78. Before the war with Iraq, when talking about what they knew about the existence of weapons of mass destruction in Iraq, do you think the members of the Bush Administration were telling everything they knew, most of what they knew, hiding important elements of what they knew, or mostly lying?

6 Telling everything
27 Telling most
39 Hiding important elements
21 Mostly lying
[Editorial note: Those are pretty incredible numbers. I guess it shows that people aren't stupid. They just don't necessarily know that they're not stupid.]
79. Are we spending too much, too little, or about the right amount on space exploration programs?

40 Too much
17 Too little
37 Right amount

81. Given the costs and risks involved in manned space exploration, do you think building a permanent space station on the moon is worth it, or not?

35 Worth it
58 Not worth it

85. Regardless of what you think about George Bush now, looking back to 2000, would you say George W. Bush legitimately won the 2000 presidential election, or not?

54 Legitimately won
42 Not
[Editorial note: What sort of country are we living in when 42% of those polled do not believe the president was legitimately elected, over three years after that election? What does it mean that this type of question is just accepted as...another question? Number 85 on the list of questions? What is this? Who are we? ]
Do you think of yourself as closer to the Republican party or to the Democratic party?

34 Republican
47 Democratic
[Editorial note: I--even I!--have been so warped by GOP spin that these numbers surprised me--I was under the assumption that everyone in the country hated Democrats...but lo, here they are. Where are you, 47? Hello out there! We could use some help!!]
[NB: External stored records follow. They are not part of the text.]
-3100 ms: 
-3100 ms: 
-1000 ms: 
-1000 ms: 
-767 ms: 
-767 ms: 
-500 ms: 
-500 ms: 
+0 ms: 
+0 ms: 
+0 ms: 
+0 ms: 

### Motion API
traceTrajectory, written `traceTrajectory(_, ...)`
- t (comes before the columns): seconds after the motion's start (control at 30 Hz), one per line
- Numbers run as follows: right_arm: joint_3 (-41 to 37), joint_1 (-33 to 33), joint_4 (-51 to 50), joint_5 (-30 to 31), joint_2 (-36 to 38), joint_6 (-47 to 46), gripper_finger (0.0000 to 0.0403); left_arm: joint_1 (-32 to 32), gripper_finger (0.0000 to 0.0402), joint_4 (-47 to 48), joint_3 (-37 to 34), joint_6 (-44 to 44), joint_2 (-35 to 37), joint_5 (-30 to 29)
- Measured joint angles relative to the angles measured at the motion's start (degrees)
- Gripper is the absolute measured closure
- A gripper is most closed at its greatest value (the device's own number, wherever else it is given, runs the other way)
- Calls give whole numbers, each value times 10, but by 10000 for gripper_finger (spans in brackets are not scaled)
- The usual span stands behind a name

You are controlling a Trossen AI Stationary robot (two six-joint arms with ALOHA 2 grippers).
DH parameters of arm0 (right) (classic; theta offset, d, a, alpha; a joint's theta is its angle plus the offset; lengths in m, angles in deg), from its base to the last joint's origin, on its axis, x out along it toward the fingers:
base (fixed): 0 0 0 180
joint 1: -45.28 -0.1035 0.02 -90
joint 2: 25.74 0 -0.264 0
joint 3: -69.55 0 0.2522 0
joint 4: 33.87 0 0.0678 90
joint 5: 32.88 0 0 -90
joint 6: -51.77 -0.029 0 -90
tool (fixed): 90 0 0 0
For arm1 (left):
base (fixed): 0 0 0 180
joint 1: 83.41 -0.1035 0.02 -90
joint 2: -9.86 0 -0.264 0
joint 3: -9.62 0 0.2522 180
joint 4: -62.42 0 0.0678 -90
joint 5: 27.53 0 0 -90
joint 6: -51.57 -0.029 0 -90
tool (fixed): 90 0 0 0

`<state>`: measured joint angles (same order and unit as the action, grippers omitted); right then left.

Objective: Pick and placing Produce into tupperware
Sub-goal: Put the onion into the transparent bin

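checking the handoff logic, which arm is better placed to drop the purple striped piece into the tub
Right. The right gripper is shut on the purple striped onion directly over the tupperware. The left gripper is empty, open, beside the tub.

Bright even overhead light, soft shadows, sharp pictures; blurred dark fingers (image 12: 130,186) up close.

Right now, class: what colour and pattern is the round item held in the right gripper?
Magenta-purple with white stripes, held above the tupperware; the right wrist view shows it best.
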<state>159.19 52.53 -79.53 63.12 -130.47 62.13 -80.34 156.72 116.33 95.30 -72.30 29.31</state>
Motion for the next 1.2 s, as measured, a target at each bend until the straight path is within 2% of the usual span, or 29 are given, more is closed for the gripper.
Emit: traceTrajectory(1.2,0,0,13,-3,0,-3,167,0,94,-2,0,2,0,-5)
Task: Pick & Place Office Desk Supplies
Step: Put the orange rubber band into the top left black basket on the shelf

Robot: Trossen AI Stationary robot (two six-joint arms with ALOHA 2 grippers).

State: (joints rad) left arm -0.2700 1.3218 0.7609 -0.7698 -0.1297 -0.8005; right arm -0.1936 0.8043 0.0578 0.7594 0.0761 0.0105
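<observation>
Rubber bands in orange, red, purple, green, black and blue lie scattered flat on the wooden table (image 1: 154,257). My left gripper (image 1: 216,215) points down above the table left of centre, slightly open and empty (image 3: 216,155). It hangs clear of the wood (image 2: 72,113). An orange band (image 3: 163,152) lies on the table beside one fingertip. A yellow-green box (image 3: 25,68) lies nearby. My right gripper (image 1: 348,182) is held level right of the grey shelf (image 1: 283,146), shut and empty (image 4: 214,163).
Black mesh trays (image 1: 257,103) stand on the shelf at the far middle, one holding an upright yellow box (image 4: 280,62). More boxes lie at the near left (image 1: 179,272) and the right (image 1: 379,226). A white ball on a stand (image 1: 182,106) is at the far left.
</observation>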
Once-Upstanding Republicans Fall Prey to the Decadent Allure of Hate Speech 

A heartening moment from today's WaPo story on Iowa:
Democratic anger at Bush has been evident for the past year, but what the caucus process is showing is that a number of Republicans share those feelings. Erik and Stephanie Edgren, their young son John in tow, waited for Dean in Oskaloosa on Friday morning.

"We agree with almost everything he [Dean] has to say," Erik Edgren said. "It started out that he's against the war in Iraq. We actually switched from the Republican Party to the Democratic Party so we could vote for Dean in the caucus. I voted for Bush; I'm disgusted by what he's done. I'm not a pacifist; I'm not namby-pamby against all wars. This was wrong."

Jim Cornick and his wife switched their registration to Democrat a month ago. "The number one issue with my wife and me is that President Bush must go, that our country has gone in a very, very radical direction," Cornick said after Kerry spent more than two hours answering questions from undecided voters at a local theater on Thursday night. "As they [the administration] left us behind, we looked at each of the nine candidates for which one could beat George Bush."